Sarita Kaur Manjeet Singh Chopra vs. ITO (ITAT Pune)

COURT:
CORAM: ,
SECTION(S):
GENRE:
CATCH WORDS: , ,
COUNSEL:
DATE: October 30, 2015 (Date of pronouncement)
DATE: November 4, 2015 (Date of publication)
AY: 2009-10
FILE: Click here to download the file in pdf format
CITATION:
Scope of Explanation 5A to S. 271(1)(c) on deemed concealment despite income having been offered in the search return explained

Search and seizure action was carried out against the assessee on 09.12.2009. While travelling from Pune to Delhi by air, the assessee was found to be in possession of cash of Rs.1,60,76,800/-. The assessee was searched by the Investigation Wing under section 132 of the Act on 09.12.2009 and residence was also searched and cash of Rs.1.60 crores was seized during the search proceedings. In the course of recording of statement during the search proceedings, the assessee admitted that she had sold her ancestral property at Delhi for Rs.3.40 crores, for which the Agreement was made for Rs.1.70 crores and the balance amount was received in cash. The claim of the assessee was that though she had 50% share in the impugned property and the balance 50% share was owned by her sister Mrs. Tripta Kaur, but she had received the entire cash consideration and the cheque consideration was divided 50:50. In response to notice issued under section 153A of the Act, the assessee offered 50% of the Agreement value i.e. Rs.85 lakhs and 100% of the cash element i.e. Rs.1.70 crores in her hand and computed the income from capital gains and declared total income of Rs.2,04,91,850/- on 13.09.2010. Against the income from capital gains computed at Rs.2,41,17,168/-, the assessee also claimed exemption under section 54 of the Act at Rs.38,40,098/-, on account of investment in Mega Polis property. The Assessing Officer while completing assessment, noted that the assessee had not declared the sale consideration of Rs.2.55 crores in the original return of income filed and subsequently after the search, the declaration was made on account of total amount of capital gains. The Assessing Officer rejecting the claim of the assessee that it had suo motu offered the income from long term capital gains, and no malafide intention could be attributed to the said disclosure, hence, there was no merit in levy of penalty, held the assessee exigible to levy of penalty under section 271(1)(c) of the Act and levied penalty of Rs.47,11,104/-. This was confirmed by the CIT(A).
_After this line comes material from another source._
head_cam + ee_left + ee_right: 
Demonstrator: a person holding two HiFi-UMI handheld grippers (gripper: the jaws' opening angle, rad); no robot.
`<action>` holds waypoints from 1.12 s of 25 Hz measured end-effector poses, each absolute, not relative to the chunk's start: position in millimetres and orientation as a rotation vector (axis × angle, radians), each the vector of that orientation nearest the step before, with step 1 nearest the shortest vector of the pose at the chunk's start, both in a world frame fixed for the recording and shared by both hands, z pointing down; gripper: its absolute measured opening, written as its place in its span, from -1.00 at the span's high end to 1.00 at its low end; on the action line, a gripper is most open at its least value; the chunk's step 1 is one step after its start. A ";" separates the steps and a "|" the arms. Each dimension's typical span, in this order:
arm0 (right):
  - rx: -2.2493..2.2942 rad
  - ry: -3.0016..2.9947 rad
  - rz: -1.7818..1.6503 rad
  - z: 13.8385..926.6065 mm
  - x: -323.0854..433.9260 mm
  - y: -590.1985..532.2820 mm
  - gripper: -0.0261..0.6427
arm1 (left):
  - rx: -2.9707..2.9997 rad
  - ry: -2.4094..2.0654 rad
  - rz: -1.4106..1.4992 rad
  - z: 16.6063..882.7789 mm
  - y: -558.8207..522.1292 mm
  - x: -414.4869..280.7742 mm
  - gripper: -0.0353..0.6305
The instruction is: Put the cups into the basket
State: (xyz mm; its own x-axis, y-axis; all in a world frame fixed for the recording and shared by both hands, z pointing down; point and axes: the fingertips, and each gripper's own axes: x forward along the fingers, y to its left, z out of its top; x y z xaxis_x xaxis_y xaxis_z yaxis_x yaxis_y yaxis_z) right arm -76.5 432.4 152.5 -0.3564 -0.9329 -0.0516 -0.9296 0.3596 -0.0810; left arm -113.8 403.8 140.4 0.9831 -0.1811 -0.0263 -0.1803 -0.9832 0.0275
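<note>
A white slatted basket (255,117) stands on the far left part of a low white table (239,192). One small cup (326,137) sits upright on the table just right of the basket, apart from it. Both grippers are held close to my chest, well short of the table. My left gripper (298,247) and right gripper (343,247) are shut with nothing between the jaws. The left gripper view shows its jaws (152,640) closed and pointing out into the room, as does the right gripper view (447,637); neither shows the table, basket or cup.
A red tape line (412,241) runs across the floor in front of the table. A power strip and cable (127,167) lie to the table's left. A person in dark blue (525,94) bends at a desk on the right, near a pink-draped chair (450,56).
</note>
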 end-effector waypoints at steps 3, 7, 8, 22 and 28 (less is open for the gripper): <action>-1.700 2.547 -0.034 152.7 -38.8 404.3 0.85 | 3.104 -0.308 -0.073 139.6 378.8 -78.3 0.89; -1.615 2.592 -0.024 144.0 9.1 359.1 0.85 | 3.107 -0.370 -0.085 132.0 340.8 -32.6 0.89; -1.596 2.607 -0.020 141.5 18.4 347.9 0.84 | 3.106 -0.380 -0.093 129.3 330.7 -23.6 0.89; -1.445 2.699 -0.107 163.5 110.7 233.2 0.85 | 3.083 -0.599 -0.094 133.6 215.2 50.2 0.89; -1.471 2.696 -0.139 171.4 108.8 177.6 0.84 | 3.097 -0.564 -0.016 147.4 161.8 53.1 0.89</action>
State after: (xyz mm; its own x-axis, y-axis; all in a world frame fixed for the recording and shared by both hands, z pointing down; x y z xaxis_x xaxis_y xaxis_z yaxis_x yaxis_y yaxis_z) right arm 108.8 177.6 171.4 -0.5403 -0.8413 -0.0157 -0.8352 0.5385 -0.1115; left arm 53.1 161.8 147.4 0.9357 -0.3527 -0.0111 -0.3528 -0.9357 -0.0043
On appeal by the assessee to the Tribunal HELD dismissing the appeal:

(i) The deeming provisions of Explanation 5A under section 271(1)(c) of the Act are applicable to all the searches initiated under section 132 of the Act on or after first day of June, 2007. Reading the said provisions of the Explanation 5A to section 271(1)(c) of the Act, it is noted that the person is deemed to have concealed particulars of his income or furnished inaccurate particulars of such income, which is equivalent to the value of money, bullion, jewellery, valuable articles or things from the possession of the assessee during the course of search conducted on or after first day of June, 2007. Further, where any income is based on any entry in any books of account or other documents or transactions and he claims that all the above said represents his income for any previous year, then the Explanation lays down to that extent, the person would be deemed to have concealed his particulars of income or furnished inaccurate particulars of income.

(ii) Now, coming to the main provisions which constitute two portions i.e. what is concealment and quantum of penalty to be levied. The question is quantum of income on which penalty is to be levied. The said issue was before the Pune Bench of Tribunal in ACIT Vs. Mulay Construction P. Ltd. & Ors in ITA Nos.116 to 119/PN/2012 & Ors. Applying the said proposition to the facts of the present case, we hold that the income offered by the assessee pertaining to the cash seized from the assessee and the declaration of the assessee that the said cash relates to the unaccounted cash received vide the sale transaction entered into by the assessee, which in turn, was declared by the assessee in the return of income filed pursuant to issue of notice under section 153A of the Act, is the income detected during the course of search and seizure operation. The case of the assessee is squarely covered by the provisions of Explanation 5A to section 271(1)(c) of the Act and the assessee is exigible to levy of penalty on such income which was detected during the course of search and seizure operation, which in turn has been offered by the assessee in return of income filed pursuant to notice issued under section 153A of the Act.

(ACIT Vs. Mulay Construction P. Ltd. & Ors. in ITA Nos.116 to 119/PN/2012 & Ors, DCIT Vs. Purti Sakhar Karkhana (2013) 23 ITR (Trib) 667 (Nagpur), Smt. Pramila D. Ashtekar Vs. ITO (2013) 39 taxmann.com 103 (Pune – Trib.), PV Ramana Reddy Vs. ITO in ITA Nos.1852 to 1857/Hyd/2011 & CIT Vs. Continental Warehousing Corporation (NHAVA Sheva ) Ltd. & Anr. (2015) 374 ITR 645 (Bom) considered.